The Company’s exposure to credit loss in the event of nonperformance by the other party to the financial instruments for commitments to extend credit and letters of credit written is represented by the contractual amount of these instruments. The Company uses the same credit policies in making commitments and conditional obligations as it does for on-balance sheet instruments. Unless noted otherwise, the Company does not require collateral or other security to support off-balance sheet financial instruments with credit risk. The Company records an indemnification reserve based on historical statistics and loss rates related to mortgage loans previously sold.

Accrued Interest Receivable The Company has elected to exclude accrued interest from the amortized cost basis in its determination of the ALLL, as well as the ACL reserve for securities. Accrued interest receivable is included in “Other Assets” on the Company’s Consolidated Balance Sheets. The Company’s policy is to write-off accrued interest receivable through reversal of interest income when it becomes probable the Company will not be able to collect the accrued interest.

Premises and Equipment Land is carried at cost. Premises and equipment are stated at cost less accumulated depreciation and amortization. Depreciation and amortization are computed using the straight-line method based on the type of asset involved. The Company’s policy is to capitalize additions and improvements and to depreciate the cost thereof over their estimated useful lives ranging from 3 years to 40 years. Leasehold improvements are amortized over the shorter of the life of the related lease or the estimated life of the related asset. Maintenance and repairs are expensed as they are incurred.

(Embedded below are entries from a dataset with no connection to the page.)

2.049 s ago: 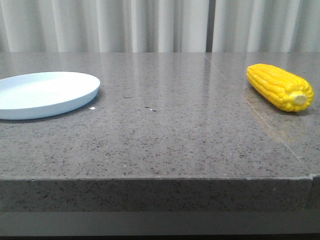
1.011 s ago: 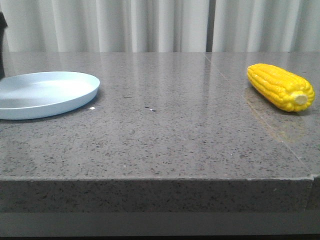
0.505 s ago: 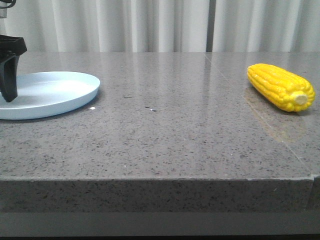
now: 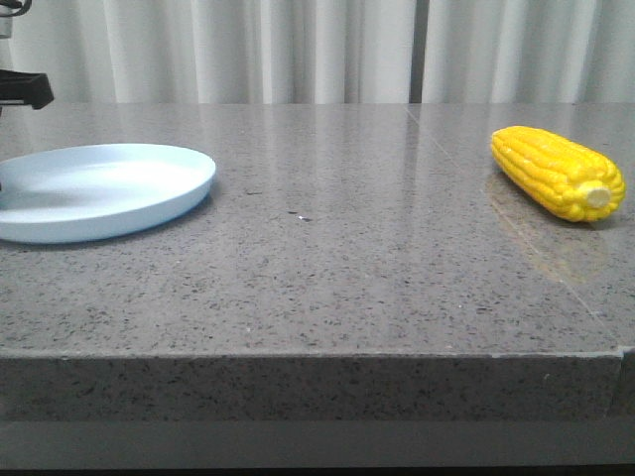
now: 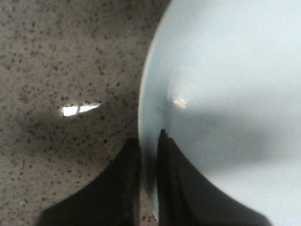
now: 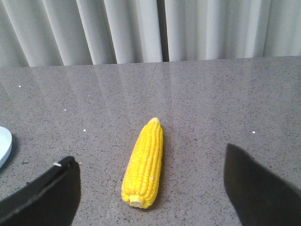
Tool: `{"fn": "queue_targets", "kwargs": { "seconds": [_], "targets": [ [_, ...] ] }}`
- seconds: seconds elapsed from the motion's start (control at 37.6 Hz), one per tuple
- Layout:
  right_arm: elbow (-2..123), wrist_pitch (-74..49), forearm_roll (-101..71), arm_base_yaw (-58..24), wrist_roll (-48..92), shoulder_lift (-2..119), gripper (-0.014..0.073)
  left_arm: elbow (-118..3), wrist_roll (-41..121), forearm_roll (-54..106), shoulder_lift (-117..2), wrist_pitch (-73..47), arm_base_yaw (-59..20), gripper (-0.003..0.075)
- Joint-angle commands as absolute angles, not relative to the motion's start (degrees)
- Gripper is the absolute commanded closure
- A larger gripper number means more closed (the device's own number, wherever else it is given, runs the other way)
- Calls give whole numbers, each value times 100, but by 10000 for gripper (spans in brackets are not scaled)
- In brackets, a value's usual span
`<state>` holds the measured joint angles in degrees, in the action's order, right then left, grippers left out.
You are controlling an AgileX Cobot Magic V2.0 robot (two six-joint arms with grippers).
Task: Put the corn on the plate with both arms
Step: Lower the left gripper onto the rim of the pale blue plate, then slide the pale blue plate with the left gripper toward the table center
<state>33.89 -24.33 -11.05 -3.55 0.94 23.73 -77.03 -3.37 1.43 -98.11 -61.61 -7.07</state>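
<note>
Corn [image 6: 144, 165] lies on the desk [image 4: 347, 258] far right, well apart from the plate [image 4: 99, 188] at far left, so the left fingers [image 5: 149, 155] pinch the plate's rim, probably to drag it closer, while the right fingers [image 6: 150, 188], spread wide and empty, face the cob.

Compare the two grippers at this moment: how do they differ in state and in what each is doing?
The left gripper is shut on the plate, its fingers pinching the rim; the right gripper is open and holds nothing. The left touches its object, while the right is apart from the corn, which lies on the table between and beyond its fingers. Both have dark fingers.
</note>
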Motion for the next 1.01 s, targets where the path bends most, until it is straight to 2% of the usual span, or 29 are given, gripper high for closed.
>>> {"fn": "queue_targets", "kwargs": {
  "seconds": [0.0,0.16,0.45,0.74,0.98],
  "targets": [
    [3597,-2011,-1177,-360,118,2444,-49,-7846,-356,112,-9588,-6154,-744,741],
    [3597,-2011,-1177,-360,118,2444,-49,-8016,-356,254,-9588,-6205,-744,741],
    [3597,-2011,-1177,-360,118,2444,-49,-9003,309,1903,-9543,-6671,-787,741],
    [3597,-2011,-1177,-360,118,2444,-49,-9800,287,2004,-10001,-6641,-1569,741],
    [3597,-2011,-1177,-360,118,2444,-49,-9914,245,2004,-10594,-6607,-1933,740]
  ]
}}
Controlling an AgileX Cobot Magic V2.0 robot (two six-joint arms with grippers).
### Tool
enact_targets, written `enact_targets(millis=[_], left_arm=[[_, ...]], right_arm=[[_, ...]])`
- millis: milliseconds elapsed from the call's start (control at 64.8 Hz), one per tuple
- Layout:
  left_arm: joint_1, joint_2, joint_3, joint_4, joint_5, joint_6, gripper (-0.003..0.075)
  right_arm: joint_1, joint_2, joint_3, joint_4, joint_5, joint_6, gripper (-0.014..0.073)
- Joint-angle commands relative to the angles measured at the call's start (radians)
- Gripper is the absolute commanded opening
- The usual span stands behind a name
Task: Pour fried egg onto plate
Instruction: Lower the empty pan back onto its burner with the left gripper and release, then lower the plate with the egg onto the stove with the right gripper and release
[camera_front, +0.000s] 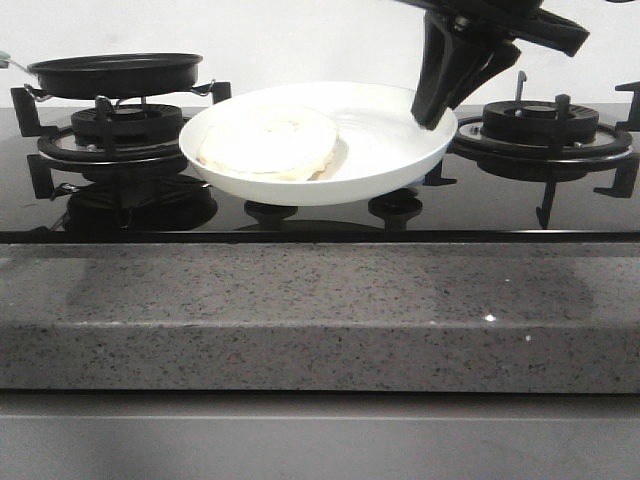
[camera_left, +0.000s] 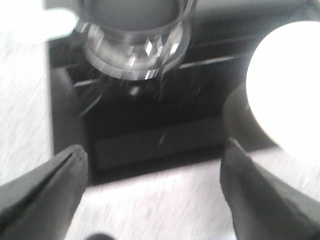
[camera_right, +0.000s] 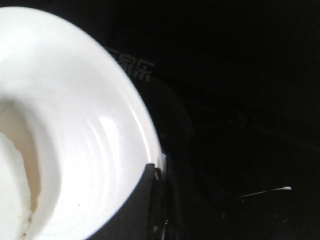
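Observation:
The white plate (camera_front: 400, 150) hangs tilted above the middle of the stove. My right gripper (camera_front: 432, 118) is shut on its right rim. The fried egg (camera_front: 268, 142) lies in the plate's left half, pale cream side up. In the right wrist view one dark finger (camera_right: 142, 205) lies over the plate (camera_right: 90, 125) rim, and an edge of the egg (camera_right: 7, 180) shows. My left gripper (camera_left: 155, 170) is open and holds nothing. It hovers over the counter's front edge, with the plate (camera_left: 290, 90) off to one side. That view is blurred.
A black frying pan (camera_front: 115, 72) sits on the left burner (camera_front: 125, 125), also seen blurred as the pan (camera_left: 130, 10). Another burner (camera_front: 540, 125) with raised grates stands at the right. The glossy black hob (camera_front: 320, 215) meets a speckled grey counter ledge (camera_front: 320, 320) in front.

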Motion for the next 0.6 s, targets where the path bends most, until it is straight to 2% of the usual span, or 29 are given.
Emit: enact_targets(millis=[0,247,587], left_arm=[[-0.005,-0.049,0.017,0.004,-0.074,-0.012,0.0546],[-0.005,-0.119,0.092,0.006,-0.069,-0.012,0.0546],[-0.005,-0.128,0.096,0.0,-0.041,-0.012,0.0546]], right_arm=[[0.0,-0.047,-0.024,0.018,-0.035,0.0,-0.0067],[0.0,-0.047,-0.024,0.018,-0.035,0.0,-0.0067],[0.0,-0.047,-0.024,0.02,-0.042,0.0,-0.0067]])
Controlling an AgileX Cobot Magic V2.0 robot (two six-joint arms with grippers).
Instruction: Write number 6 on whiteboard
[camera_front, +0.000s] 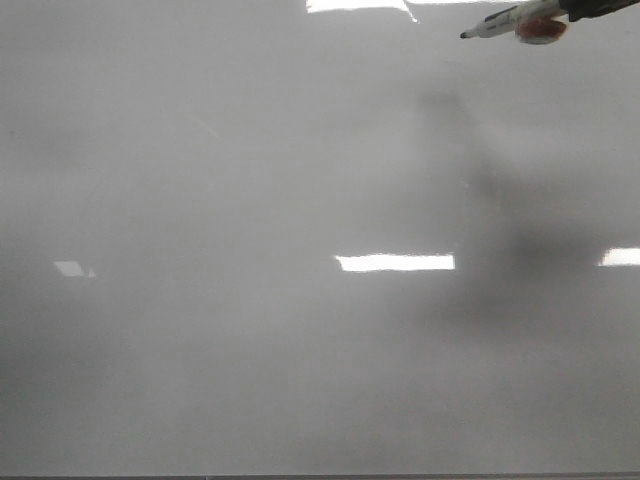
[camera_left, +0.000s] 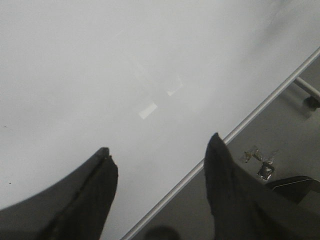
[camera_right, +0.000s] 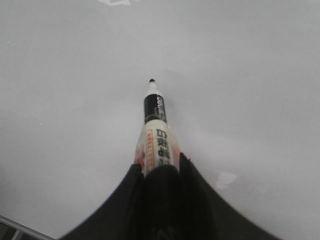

Goodwill and Intangible Assets – The Company follows ASC 350, Intangibles – Goodwill and Other, which prescribes the accounting for goodwill and intangible assets. The Company’s goodwill is associated with completed merger transactions. Goodwill is generally determined as the excess of the fair value of the consideration transferred, plus the fair value of any noncontrolling interests in the acquiree over the fair value of the net assets acquired and liabilities assumed as of the acquisition date. Goodwill and intangible assets determined to have an indefinite useful life are not amortized and are tested for impairment at least annually or more frequently if events and circumstances exists that indicate that a goodwill impairment test should be performed. Goodwill is the only intangible asset with an indefinite life included on the Company’s Consolidated Balance Sheets.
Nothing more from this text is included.